Of course words cannot convey the method as well as seeing it in action. So, if you want to give it a try, I would recommend you buy Bertinet’s first book, Dough. It is outrageously cheap, at only £15.99. It comes with a short DVD in which the author demonstrates the method. The book itself is full of great recipes, as well as inspirational ideas for shaping and slashing bread and rolls. It also contains some quite stunning photographs.

Alternatively you’ll find a number of videos on line (I found these a useful supplement to the book).

  • Bertinet himself can be seen demonstrating “working” the dough (and making fougasse) on Saturday Kitchen. However, because this is a popular television program, there are a lot of distractions going on, and this video only really provides an introduction to the technique. You do however get to know this charming and amusing Frenchman.
  • My favourite video for working the dough, apart from the one that comes with the book, is on Cooking with Paul, in which a young American very ably demonstrates the technique while making Cinnamon Rolls. The relevant bit for working the dough is from 2:35 mins to 6:12 (although he refers to it as folding).
  • You’ll find Bertinet giving a quick demonstration of making white bread, from mixing to baking, on the Guardian website (you may have to watch a 30 second commercial first).

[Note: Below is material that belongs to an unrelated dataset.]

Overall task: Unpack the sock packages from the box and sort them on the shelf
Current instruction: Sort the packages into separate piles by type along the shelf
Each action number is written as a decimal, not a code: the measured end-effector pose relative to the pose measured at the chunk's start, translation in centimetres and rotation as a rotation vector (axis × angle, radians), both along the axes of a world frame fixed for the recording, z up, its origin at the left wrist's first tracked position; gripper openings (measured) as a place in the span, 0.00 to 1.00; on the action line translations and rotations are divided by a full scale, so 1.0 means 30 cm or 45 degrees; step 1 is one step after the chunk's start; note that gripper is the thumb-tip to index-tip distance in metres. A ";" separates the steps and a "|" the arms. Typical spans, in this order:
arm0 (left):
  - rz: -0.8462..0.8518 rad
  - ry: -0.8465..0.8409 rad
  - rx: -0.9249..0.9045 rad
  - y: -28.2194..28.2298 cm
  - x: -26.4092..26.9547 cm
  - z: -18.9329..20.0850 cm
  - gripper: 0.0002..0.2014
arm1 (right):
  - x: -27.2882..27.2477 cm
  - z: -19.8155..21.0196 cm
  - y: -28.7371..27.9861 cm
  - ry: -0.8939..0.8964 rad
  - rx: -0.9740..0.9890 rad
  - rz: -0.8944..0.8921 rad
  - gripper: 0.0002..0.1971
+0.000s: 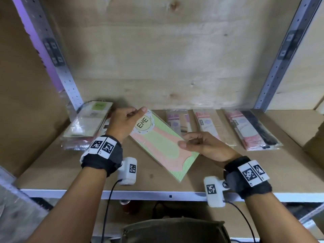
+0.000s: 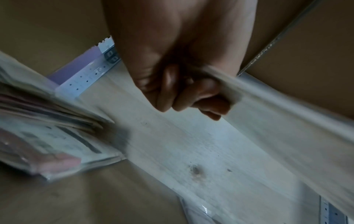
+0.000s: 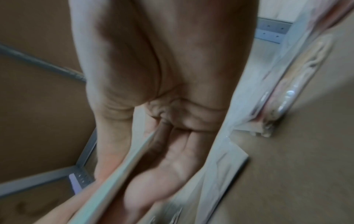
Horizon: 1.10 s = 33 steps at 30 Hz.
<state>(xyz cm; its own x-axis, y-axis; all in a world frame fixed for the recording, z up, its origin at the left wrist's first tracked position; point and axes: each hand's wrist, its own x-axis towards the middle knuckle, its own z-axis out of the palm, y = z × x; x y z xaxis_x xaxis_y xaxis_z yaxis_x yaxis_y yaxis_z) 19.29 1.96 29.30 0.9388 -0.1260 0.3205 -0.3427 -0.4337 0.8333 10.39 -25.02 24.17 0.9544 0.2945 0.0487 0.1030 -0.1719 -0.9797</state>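
Plywood backs the bay, with perforated steel uprights (image 1: 67, 74) at either side and a brown shelf (image 1: 289, 165) running across at hand height. On that shelf, packages already lie in groups: a tall pile at the far left (image 1: 87, 125), topped by a green-labelled pack, and three lower groups to the right, a purple-labelled one (image 1: 177, 122), a pink-labelled one (image 1: 208, 125) and a pink-and-black one (image 1: 252, 130), each set apart from its neighbour.

Held just above the shelf, between the pile and the purple group, is the sock package (image 1: 163, 142) in hand, flat, green-striped with pink sock shapes and a round label. The left hand (image 1: 126, 122) pinches its top corner, thumb on the label side and fingers curled behind. The right hand (image 1: 205, 146) grips the lower right edge, thumb on the face; the right wrist view is blurred, but its fingers seem to lie flat beneath.

Judging by the green label, this pack likely belongs on the left pile. To do it well, keep the pack level, let the right hand release first, and slide it squarely on top so the slippery wrappers beneath do not fan out or topple.
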 end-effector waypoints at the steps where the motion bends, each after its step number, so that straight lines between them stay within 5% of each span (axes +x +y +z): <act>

Give it a go. I guarantee you won’t regret it!

Adapting Recipes to Use the Bertinet Method

If you’re at all like me, then sooner or later you’ll want to start using the Bertinet method  with recipes that weren’t specifically designed for it. However, the method does work best with a higher ratio of liquid to flour (known as hydration) than is found in many recipes written with conventional kneading in mind. Those might specify 600ml of water to every 1000g of flour (60% hydration), or perhaps 650ml (65%), but Bertinet’s recipes generally use 700ml (70%).

There are a number of approaches you could take here.

  • If the only liquid involved is water, you could just get out your calculator and work out how much more water you need to add to bring the hydration up to 70%.
  • If milk or oil or eggs are involved, then in theory it is more complicated, but you won’t go far wrong if you treat all these as being equivalent to water.
  • If you find it too difficult to work out, then just try adding some more water in 25ml increments until the dough feels “right”. It’s quite easy to mix extra water into dough at the first mixing stage. (If you’ve got as far as experimenting, I assume you already know roughly what “right” feels like).
  • Don’t worry too much about getting the dough too wet. There isn’t really such a thing. A very wet dough will still make bread. It may have trouble holding its shape, but it will rise and will almost certainly turn out very light and bubbly. And if it really is wetter than you feel you can handle, you can always break the otherwise golden rule and add extra flour.

Bear in mind that there are some occasions when the method is not suitable, and also when a drier dough is appropriate. For example making croissants will probably be easier with a drier, less tacky dough.

A Footnote

All the bread shown in this post was made by me using Bertinet’s method. With the exception of the scissor-cut loaf at the top right it was also formed following the directions and pictures in Dough.

Bertinet’s second bread book, Crust, is at a more advanced level, covering things like sour dough, ciabatta and croissants. He has also written one called simply Cook, and his new book, Pastry, will be out very soon.

By a strange coincidence, on the very morning when I sat down to write this blog, I came across a post by thelittleloaf where she describes attending one of Bertinet’s courses in Bath. I’m determined to do that myself at the first opportunity! If not for bread, then for pastry or cooking.